Two points of attention:

  • Variant assignment. It must be stable (a visitor always sees the same version) without relying on an advertising cookie or a consent-requiring identifier. Anonymous mechanisms exist; privacy-first tools use them natively.
  • Measurement. Aggregated, anonymous counts: the frame is that of consent-exempt measurement. Google Optimize shut down in 2023; US alternatives raise the transfer question β€” our comparison covers the stakes.

FAQ

How long should an A/B test run?

At least two full weekly cycles (14 days), even if significance shows up earlier: behaviour varies strongly by day of the week. And never less than the time needed to reach the sample size calculated before launch.

How many conversions does a reliable A/B test need?

Order of magnitude: 150 to 300 conversions per variant to detect a substantial effect (+15–20% relative). Detecting a small effect (+5%) takes several thousand conversions per variant. If your page converts little, test higher in the funnel or aim for bolder changes.

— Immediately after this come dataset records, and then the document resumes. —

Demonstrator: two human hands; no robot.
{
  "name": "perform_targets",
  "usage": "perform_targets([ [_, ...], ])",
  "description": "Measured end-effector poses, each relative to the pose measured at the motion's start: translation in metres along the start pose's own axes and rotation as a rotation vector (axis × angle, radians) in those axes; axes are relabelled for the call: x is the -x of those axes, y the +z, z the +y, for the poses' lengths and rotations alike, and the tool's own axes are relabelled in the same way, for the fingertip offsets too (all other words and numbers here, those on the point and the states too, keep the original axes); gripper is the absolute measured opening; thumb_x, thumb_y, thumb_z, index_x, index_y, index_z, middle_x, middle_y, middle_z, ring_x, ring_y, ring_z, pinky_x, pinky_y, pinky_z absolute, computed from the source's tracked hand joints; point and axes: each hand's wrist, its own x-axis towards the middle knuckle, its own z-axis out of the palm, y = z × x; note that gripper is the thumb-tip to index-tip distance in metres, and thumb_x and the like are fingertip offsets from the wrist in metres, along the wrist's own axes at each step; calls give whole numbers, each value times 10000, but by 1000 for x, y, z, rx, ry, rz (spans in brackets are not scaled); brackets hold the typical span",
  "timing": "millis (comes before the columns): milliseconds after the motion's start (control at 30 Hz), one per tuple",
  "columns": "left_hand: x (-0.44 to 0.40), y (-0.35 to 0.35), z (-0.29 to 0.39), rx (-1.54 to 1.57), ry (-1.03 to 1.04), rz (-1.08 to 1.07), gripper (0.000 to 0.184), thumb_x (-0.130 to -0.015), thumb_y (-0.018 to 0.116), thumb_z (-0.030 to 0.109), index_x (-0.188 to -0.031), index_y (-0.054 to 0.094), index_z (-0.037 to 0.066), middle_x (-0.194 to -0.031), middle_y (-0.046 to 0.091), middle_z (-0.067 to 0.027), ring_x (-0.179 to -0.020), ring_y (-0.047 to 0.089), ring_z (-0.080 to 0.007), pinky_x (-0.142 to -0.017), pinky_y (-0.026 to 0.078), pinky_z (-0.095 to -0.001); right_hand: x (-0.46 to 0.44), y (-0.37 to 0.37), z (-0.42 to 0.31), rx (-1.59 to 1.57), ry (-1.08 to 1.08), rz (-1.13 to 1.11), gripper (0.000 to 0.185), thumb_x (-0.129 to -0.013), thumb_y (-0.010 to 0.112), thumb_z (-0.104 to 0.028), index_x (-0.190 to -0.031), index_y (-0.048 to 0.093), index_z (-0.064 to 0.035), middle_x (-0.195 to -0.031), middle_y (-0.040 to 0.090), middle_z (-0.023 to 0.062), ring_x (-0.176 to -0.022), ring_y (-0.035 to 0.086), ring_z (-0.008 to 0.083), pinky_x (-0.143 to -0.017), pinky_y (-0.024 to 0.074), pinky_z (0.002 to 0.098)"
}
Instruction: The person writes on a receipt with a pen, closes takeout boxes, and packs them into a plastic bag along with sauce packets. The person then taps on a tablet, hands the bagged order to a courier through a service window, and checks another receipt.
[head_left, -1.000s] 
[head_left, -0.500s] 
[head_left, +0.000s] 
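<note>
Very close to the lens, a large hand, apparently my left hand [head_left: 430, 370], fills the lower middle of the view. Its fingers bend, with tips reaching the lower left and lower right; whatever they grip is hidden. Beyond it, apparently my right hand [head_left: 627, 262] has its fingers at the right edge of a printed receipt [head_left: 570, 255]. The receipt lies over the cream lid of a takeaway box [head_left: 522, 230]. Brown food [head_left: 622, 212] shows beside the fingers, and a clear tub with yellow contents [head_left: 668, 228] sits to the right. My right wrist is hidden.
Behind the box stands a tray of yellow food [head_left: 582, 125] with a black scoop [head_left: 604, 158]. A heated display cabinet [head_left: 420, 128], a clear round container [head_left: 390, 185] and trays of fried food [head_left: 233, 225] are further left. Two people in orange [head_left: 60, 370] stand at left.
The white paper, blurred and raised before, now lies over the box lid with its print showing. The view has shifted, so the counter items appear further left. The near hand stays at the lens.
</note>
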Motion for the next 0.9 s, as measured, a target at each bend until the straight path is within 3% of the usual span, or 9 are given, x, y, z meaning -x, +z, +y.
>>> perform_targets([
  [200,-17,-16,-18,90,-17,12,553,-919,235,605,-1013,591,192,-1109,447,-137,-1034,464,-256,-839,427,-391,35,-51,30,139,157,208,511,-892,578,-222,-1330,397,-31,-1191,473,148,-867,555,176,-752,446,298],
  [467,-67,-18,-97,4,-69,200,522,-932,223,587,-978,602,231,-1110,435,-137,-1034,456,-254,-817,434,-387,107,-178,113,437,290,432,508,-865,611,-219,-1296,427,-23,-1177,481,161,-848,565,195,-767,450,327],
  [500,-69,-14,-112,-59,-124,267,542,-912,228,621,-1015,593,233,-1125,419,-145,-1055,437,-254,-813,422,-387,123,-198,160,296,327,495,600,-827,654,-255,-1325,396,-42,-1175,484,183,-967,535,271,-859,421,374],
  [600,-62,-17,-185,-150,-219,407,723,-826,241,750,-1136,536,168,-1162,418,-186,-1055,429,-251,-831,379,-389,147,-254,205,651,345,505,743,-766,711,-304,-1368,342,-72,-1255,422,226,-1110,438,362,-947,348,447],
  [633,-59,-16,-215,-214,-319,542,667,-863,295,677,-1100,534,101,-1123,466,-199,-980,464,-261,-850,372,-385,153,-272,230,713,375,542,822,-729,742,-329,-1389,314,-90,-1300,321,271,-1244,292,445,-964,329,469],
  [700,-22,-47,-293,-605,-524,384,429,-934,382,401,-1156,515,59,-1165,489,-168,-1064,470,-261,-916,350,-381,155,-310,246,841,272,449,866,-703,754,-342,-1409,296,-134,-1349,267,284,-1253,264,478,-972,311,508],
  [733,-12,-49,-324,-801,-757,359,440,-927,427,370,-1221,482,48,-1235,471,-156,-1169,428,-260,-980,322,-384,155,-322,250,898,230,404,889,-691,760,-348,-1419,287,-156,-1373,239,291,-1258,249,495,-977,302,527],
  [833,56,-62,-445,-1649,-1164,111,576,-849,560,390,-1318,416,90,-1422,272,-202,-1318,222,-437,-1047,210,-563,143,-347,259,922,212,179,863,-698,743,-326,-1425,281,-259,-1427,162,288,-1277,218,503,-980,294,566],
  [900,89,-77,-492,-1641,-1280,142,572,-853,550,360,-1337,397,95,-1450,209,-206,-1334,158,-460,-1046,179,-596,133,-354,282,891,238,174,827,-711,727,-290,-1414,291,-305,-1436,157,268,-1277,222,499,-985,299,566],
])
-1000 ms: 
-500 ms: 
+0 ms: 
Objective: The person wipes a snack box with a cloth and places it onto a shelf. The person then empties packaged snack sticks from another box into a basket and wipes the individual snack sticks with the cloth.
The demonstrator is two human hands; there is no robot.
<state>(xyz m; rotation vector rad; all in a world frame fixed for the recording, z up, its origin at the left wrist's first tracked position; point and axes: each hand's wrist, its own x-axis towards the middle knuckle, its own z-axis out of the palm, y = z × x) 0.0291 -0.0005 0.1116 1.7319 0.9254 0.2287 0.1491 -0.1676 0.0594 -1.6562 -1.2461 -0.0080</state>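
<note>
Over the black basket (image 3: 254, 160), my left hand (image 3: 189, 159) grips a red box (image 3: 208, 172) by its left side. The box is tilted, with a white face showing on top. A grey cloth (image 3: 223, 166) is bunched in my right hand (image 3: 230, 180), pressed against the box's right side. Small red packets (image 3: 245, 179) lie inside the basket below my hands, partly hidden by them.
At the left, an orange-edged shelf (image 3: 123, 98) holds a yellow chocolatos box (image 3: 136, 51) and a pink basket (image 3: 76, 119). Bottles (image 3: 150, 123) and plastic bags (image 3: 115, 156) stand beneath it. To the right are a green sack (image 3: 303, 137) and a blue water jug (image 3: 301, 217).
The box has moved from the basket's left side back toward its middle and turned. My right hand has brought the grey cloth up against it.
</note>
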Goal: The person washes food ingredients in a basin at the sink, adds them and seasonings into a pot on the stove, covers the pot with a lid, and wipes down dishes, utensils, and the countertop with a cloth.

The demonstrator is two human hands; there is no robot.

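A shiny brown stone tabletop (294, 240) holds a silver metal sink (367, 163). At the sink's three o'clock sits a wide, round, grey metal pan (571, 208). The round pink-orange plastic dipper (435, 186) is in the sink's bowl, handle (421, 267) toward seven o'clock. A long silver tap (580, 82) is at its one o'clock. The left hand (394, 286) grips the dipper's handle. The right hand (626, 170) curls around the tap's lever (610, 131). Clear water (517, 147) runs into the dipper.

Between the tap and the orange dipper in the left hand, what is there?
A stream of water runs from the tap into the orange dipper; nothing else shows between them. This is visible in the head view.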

Is A/B testing compatible with GDPR without a banner?

Yes, if variant assignment does not rely on a consent-requiring tracker and measurement is anonymous. A test that splits traffic without identifying individuals and counts aggregated conversions stays within the same frame as consent-exempt audience measurement.

Why doesn't my winning test hold up afterwards?

Three usual suspects: the test was stopped as soon as it turned "significant" (a lucky peak), the sample was too small, or the novelty effect wore off. Hence the rules: sample size fixed in advance, minimum duration respected, and when in doubt, re-test.